There is a lot of speculation on Microsofts strategy and plans for workflow engines in their productlines. CaPo refers to a document from Scott Woodgate and gets interesting comments on his post.

I've been puzzled by this for a while. It's now pretty clear that BizTalk Human Workflow Services (HWS) is a dead-end. Additionally it seems highly likely that Microsoft will buy SourceCode and their product K2.NET. After all, SourceCode moved from South Africa to Redmond; say no more.
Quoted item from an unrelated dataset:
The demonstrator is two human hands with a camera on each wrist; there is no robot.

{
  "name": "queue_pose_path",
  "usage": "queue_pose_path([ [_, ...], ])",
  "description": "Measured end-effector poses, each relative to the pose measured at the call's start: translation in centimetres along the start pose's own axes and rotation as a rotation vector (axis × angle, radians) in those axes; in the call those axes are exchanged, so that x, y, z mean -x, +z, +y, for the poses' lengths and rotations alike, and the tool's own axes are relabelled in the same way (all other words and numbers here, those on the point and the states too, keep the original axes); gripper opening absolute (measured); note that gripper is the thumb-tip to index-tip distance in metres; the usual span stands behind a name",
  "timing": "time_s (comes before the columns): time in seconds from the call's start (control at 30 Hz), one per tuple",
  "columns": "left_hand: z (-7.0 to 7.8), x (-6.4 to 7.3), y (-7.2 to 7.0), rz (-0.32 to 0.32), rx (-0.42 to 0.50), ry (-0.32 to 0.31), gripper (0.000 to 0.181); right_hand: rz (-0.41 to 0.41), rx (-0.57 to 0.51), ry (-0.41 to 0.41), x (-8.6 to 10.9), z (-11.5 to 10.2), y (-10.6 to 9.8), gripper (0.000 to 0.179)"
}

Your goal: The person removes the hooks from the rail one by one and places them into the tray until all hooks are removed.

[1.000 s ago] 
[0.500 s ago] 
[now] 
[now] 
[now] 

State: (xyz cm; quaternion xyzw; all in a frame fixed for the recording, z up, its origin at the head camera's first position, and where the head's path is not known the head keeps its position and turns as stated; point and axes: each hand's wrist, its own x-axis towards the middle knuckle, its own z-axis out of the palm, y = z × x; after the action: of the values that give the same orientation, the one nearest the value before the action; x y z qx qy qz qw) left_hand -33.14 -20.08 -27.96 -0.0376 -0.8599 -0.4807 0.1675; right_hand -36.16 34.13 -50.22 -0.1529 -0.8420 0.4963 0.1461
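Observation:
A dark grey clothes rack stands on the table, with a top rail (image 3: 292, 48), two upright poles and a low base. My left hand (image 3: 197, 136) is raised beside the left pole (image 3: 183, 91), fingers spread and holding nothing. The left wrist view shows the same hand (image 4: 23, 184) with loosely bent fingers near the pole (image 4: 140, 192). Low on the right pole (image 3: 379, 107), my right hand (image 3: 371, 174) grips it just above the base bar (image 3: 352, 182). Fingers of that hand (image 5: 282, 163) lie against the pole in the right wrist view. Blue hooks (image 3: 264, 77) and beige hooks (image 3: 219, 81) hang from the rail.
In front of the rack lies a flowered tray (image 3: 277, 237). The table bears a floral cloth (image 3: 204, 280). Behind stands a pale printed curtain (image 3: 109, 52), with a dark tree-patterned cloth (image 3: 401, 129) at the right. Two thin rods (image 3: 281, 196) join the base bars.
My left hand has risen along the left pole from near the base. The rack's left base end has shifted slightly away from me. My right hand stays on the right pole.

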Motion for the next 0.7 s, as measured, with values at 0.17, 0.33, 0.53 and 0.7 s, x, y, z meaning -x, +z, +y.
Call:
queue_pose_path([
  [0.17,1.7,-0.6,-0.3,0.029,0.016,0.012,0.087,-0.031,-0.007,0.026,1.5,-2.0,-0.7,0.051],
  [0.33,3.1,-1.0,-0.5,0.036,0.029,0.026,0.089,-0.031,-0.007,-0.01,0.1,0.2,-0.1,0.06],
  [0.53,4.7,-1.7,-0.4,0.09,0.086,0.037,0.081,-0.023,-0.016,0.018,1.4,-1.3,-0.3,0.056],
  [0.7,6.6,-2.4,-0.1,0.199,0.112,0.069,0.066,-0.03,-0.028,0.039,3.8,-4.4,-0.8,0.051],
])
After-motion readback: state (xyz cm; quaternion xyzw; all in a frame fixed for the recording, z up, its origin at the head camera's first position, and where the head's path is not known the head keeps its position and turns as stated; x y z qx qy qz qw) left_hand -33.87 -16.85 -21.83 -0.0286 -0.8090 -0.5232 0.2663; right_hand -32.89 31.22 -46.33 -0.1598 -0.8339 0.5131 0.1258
Microsoft CRM has its own workflow engine out of the box, but robust possibilities for integration with other workflow tools with only "SOAP-callable" APIs.

My guess is that K2.NET will be fronted as the "new" HWS and will be tightly integrated with Sharepoint and the Office Servers (if that's what they're gonna do), and possibly MSCRM. Windows Orchestration Engine (WinOE) will eventually be the core driver and the foundation for BTS, but also directly or indirectly consumed by other server products.

This aligns with current MS strategy for bundeling server products with OS functionality, just like they do with using Windows Sharepoint Services as a frontend for BTS and MS Project solutions.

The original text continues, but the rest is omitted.